__Data extract__

----

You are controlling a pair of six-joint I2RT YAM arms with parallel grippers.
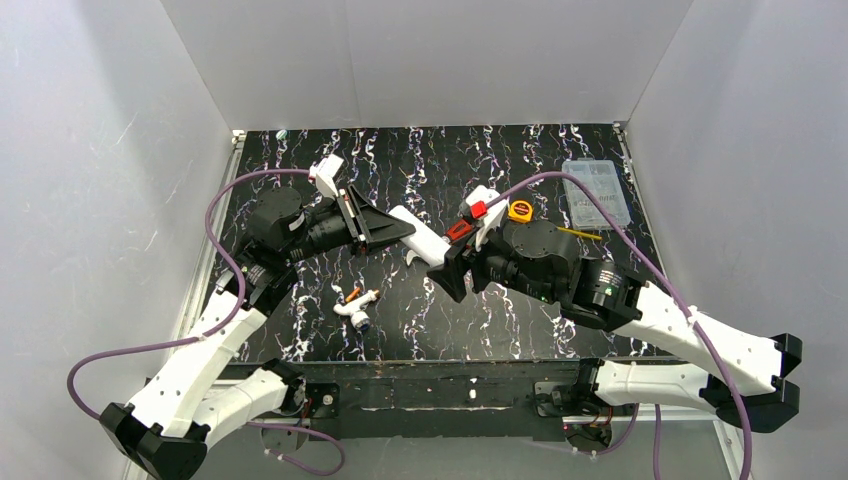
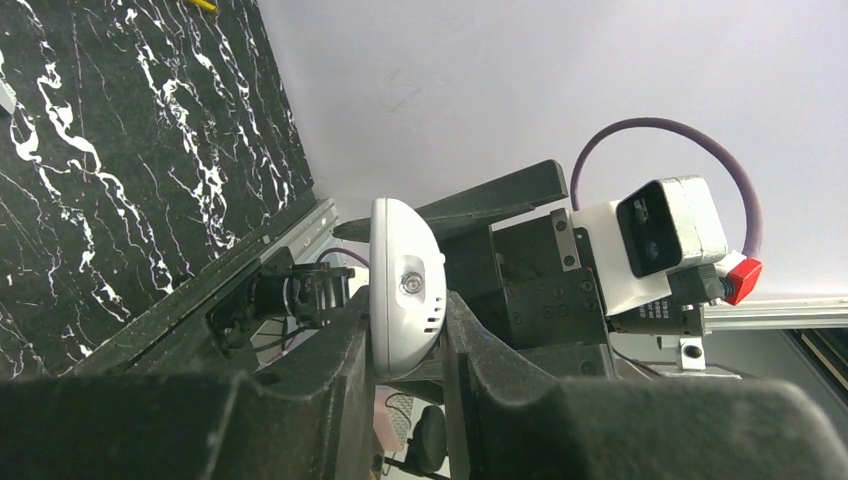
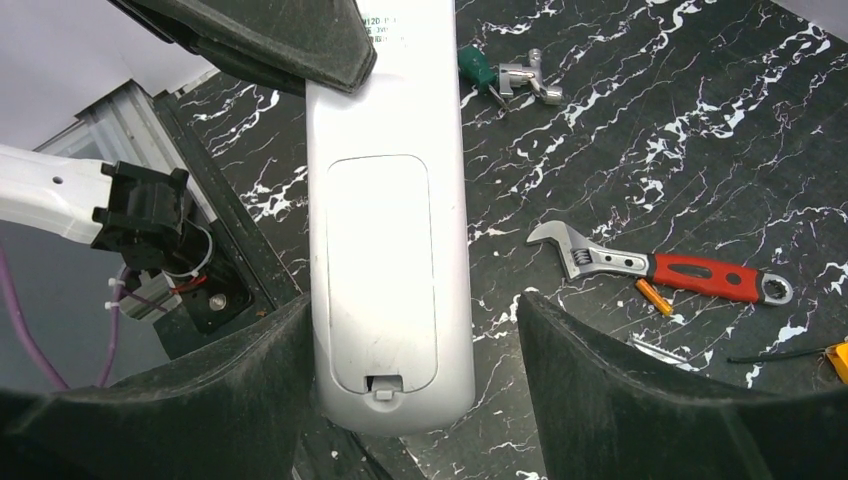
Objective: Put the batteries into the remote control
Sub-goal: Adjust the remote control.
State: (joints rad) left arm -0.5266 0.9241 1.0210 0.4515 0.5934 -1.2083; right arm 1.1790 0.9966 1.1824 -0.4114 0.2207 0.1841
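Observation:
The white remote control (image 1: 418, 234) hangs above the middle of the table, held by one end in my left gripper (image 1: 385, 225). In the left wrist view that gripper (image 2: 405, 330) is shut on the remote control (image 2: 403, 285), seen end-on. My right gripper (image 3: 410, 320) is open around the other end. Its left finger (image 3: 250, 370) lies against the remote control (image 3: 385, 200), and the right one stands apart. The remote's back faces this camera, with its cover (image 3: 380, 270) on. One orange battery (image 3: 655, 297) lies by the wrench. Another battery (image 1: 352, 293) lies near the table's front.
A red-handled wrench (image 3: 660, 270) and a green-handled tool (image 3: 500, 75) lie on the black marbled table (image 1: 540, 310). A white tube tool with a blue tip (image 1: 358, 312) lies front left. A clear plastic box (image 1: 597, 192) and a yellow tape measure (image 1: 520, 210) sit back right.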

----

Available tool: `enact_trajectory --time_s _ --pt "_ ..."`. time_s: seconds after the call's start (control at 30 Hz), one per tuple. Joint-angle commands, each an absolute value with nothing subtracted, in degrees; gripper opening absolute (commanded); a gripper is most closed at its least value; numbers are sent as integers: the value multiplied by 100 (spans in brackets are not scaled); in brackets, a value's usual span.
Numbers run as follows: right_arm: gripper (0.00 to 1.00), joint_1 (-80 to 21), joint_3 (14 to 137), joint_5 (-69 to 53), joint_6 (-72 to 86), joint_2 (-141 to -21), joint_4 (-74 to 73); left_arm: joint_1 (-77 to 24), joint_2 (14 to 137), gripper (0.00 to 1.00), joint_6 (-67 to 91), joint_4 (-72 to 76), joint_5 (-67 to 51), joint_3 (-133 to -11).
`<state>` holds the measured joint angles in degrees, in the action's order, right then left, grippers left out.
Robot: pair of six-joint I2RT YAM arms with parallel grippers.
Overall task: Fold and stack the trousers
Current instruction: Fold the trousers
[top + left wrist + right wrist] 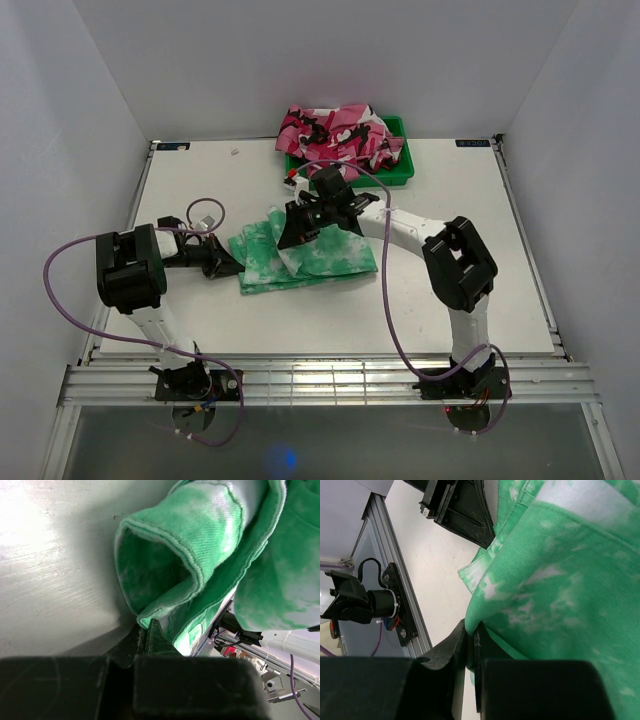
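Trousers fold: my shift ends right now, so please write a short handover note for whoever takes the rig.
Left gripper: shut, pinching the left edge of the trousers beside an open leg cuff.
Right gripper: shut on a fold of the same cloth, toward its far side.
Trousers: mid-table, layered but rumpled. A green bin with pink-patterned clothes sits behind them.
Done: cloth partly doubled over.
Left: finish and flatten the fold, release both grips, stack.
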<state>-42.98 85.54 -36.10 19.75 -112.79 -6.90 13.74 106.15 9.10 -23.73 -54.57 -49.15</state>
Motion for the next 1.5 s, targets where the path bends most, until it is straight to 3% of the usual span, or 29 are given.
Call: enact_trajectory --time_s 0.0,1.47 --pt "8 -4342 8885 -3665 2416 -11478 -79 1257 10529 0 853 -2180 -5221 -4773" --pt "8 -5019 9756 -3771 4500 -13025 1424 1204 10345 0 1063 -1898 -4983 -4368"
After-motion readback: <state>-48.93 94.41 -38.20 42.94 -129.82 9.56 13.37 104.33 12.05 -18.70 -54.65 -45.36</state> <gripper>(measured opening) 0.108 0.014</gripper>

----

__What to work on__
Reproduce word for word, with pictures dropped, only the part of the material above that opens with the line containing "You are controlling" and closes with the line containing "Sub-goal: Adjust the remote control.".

__Response area__
You are controlling a pair of six-joint I2RT YAM arms with parallel grippers.
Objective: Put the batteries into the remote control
Sub-goal: Adjust the remote control.

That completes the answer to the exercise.